Removing FASTA file downloads through the FungiRegEx scrapper module advances real-time data recovery. Still, the dependency on Internet connectivity affects the search speed and varies depending on the quality of the user’s connection. Despite this limitation, the tool significantly speeds up result retrieval compared to manual extraction, which could revolutionize large-scale studies. The internet factors, such as speed and availability of computational resources, reveal the need to balance these factors to optimize performance, avoiding issues such as temporary IP blocking when deploying too many scraper instances. Given this last point of implementing scraper instances, it is recommended not to exceed 100 instances in parallel.
The efficient use of computational resources underlines the good functioning of FungiRegEx, coupled with the fact that users can configure the parameters for greater control of computational resources. Its adaptability to any computer and customizable parameters improve versatility despite limitations such as single-task support and possible task deletion in simultaneous use scenarios between different users.
The GUI simplifies the presentation of results, but readability problems arise in very long proteomes as the table where the results are displayed becomes very large, suggesting room for improvement in the interface.
Computer OS independence and deployment flexibility allow users to align runtime modes with their preferences and infrastructure, with a recommendation for local installation due to its single-user nature.

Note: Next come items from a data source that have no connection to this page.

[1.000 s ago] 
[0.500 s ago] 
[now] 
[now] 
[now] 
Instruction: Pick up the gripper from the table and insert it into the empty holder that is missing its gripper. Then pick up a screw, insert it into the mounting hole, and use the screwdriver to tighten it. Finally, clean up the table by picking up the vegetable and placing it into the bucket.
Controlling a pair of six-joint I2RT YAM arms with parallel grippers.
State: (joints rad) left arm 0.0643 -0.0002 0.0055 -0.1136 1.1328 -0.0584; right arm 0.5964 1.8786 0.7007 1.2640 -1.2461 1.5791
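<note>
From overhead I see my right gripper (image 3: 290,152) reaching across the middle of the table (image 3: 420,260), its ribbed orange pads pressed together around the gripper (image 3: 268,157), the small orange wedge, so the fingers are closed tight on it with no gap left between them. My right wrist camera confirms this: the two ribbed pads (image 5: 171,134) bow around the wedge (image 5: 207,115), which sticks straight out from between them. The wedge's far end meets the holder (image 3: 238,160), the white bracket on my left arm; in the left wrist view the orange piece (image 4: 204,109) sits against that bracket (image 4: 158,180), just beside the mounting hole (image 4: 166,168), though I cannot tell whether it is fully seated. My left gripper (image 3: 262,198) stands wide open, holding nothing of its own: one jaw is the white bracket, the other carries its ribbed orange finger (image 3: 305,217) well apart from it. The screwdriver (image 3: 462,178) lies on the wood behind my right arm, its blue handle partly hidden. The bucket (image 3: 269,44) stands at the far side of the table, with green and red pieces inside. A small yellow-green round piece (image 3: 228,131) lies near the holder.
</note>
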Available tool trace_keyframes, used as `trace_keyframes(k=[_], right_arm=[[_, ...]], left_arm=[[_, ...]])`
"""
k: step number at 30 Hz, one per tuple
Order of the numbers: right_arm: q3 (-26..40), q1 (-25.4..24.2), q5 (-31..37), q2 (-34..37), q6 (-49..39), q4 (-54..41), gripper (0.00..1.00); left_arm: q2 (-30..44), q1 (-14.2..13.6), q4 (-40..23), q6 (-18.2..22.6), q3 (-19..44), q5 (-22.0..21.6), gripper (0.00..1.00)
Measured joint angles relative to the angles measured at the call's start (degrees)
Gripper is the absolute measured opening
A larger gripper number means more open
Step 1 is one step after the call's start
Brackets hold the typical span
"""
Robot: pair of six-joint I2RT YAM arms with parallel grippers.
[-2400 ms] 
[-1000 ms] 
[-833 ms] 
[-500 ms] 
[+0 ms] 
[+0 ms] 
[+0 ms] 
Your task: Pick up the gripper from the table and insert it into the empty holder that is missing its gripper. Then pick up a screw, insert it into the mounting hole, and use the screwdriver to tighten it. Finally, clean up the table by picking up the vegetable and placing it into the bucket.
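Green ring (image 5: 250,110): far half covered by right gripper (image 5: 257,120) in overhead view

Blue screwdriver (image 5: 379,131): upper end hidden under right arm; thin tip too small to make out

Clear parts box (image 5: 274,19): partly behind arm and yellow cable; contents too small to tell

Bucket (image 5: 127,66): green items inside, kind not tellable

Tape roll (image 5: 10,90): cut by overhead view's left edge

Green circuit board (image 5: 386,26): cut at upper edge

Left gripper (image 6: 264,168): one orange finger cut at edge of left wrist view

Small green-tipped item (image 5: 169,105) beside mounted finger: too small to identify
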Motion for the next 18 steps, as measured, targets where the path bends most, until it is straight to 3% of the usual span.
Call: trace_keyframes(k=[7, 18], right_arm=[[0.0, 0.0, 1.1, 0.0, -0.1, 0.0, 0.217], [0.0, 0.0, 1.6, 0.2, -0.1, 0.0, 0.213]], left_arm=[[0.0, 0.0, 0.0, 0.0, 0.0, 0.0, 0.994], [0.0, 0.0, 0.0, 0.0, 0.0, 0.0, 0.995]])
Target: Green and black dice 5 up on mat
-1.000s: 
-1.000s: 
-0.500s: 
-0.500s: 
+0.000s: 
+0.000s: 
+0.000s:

Regarding the last six covered features, FungiRegEx does not present any restriction regarding the length limit of the sequence to perform the regular expression search. Also, as mentioned before, this tool does not require the user to have programming knowledge or bash mastery to use it. Another relevant aspect is that this tool does not require a FASTA file; FungiRegEx can perform searches into multiple sequences at the same time. Finally, FungiRegEx allows users to store the results in CSV format if required.
The tool’s user-defined search parameters improve applicability, although users must specify proteome lengths to perform accurate searches.
The ability to filter user-defined regular expressions in results facilitates ongoing and future research by allowing the exploration of specific sequences within the returned results, provided that users already possess the regular expressions of interest they wish to search for.
Finally, it is important to note that the results can be stored in CSV format. This allows you to export the results and open the file in a text processor such as Microsoft Word or Excel, among others.
5. Conclusions
FungiRegEx represents a significant advancement in proteomic sequence analysis, offering researchers a streamlined and user-friendly approach. Handling datasets without downloading FASTA files accelerates research processes and facilitates broader investigations into fungal proteomes. Its real-time data retrieval capability from the JGI Mycocosm website enhances accessibility, although it depends on internet speed. FungiRegEx effectively utilizes computational resources and offers customization options, making it adaptable to various research needs and computational environments.
Despite the limitations mentioned in the
Section 4, FungiRegEx demonstrates clear advantages in efficiency, speed, and ease of use compared to manual methods, thus representing a valuable tool for proteomic research. Addressing these limitations could further enhance its utility and impact on the scientific community.